* What you need to do
Somewhere below are a line with "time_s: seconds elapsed" and a later line with "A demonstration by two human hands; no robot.". Output exactly those lines and all lines between them.

* Material provided
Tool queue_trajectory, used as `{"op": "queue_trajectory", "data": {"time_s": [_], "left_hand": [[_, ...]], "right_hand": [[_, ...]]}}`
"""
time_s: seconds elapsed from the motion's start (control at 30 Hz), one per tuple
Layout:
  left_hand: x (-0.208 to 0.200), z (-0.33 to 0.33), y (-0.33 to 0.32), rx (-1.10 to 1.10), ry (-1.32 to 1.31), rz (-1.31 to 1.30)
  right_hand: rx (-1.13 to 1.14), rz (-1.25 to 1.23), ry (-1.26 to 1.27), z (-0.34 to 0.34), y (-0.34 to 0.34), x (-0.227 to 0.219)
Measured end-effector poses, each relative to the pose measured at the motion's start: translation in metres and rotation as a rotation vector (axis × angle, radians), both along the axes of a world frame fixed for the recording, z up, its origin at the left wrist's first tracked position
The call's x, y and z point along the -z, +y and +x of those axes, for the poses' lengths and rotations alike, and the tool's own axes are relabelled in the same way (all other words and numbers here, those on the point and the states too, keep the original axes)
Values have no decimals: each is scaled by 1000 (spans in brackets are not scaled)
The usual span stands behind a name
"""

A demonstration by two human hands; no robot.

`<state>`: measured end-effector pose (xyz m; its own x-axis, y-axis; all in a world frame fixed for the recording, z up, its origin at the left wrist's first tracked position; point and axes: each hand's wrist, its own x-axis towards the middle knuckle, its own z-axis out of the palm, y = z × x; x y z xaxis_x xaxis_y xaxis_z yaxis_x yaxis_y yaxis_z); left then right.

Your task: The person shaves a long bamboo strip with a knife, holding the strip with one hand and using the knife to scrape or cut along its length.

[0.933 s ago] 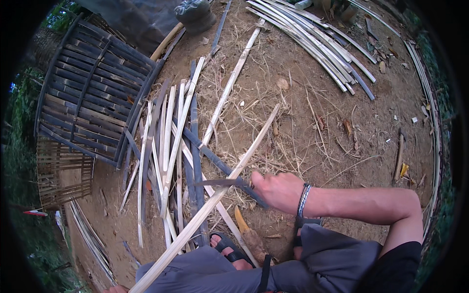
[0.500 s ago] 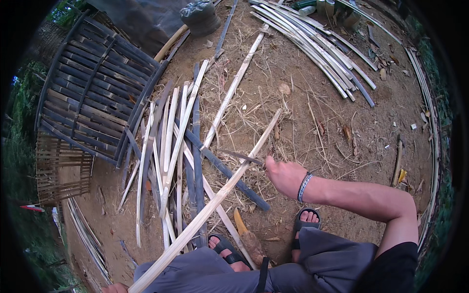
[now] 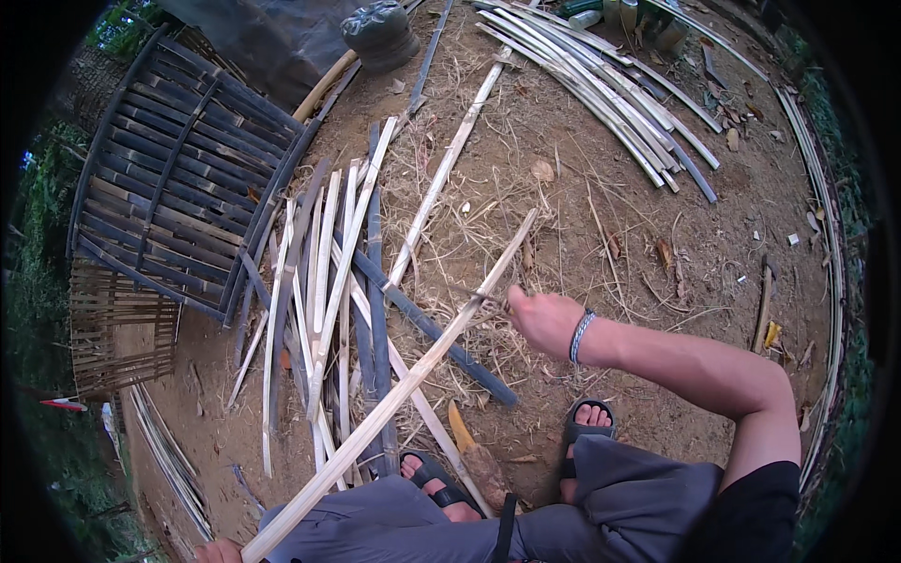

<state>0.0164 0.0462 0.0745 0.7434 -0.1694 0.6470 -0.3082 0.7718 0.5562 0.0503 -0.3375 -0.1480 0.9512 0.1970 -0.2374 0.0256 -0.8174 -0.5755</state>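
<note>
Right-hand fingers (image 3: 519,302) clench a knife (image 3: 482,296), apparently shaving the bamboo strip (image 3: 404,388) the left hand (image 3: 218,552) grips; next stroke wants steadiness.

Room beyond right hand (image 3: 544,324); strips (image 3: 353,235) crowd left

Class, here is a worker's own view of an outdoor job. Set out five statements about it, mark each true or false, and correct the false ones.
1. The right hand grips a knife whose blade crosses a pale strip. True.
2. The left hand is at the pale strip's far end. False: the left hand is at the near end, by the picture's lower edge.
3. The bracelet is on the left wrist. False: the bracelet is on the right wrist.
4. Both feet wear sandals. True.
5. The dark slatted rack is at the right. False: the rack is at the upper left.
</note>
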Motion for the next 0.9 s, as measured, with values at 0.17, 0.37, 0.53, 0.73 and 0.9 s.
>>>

* Final answer
time_s: seconds elapsed from the motion's start (control at 30 Hz), one per tuple
Layout:
  left_hand: x (-0.208 to 0.200), z (-0.33 to 0.33), y (-0.33 to 0.32), rx (-1.10 to 1.10), ry (-1.32 to 1.31), rz (-1.31 to 1.30)
  right_hand: rx (-1.13 to 1.14), rz (-1.25 to 1.23), ry (-1.26 to 1.27), z (-0.34 to 0.34), y (-0.34 to 0.34), x (-0.227 to 0.219)
Measured end-effector poses, each relative to the pose measured at the motion's start: translation in metres and rotation as a rotation vector (axis × angle, radians), both along the axes of a world frame fixed for the recording, z up, its origin at the left wrist's first tracked position
The call's x, y and z point along the -z, +y and +x of those axes, for the poses' lengths and rotations alike, and the tool's own axes are relabelled in the same way (all other words and numbers here, those on the point and the states too, keep the original axes)
Values have no decimals: each is scaled by 1000 (spans in brackets are not scaled)
The usual span stands behind a name
"""

A demonstration by two human hands; no robot.

The submitted response is complete.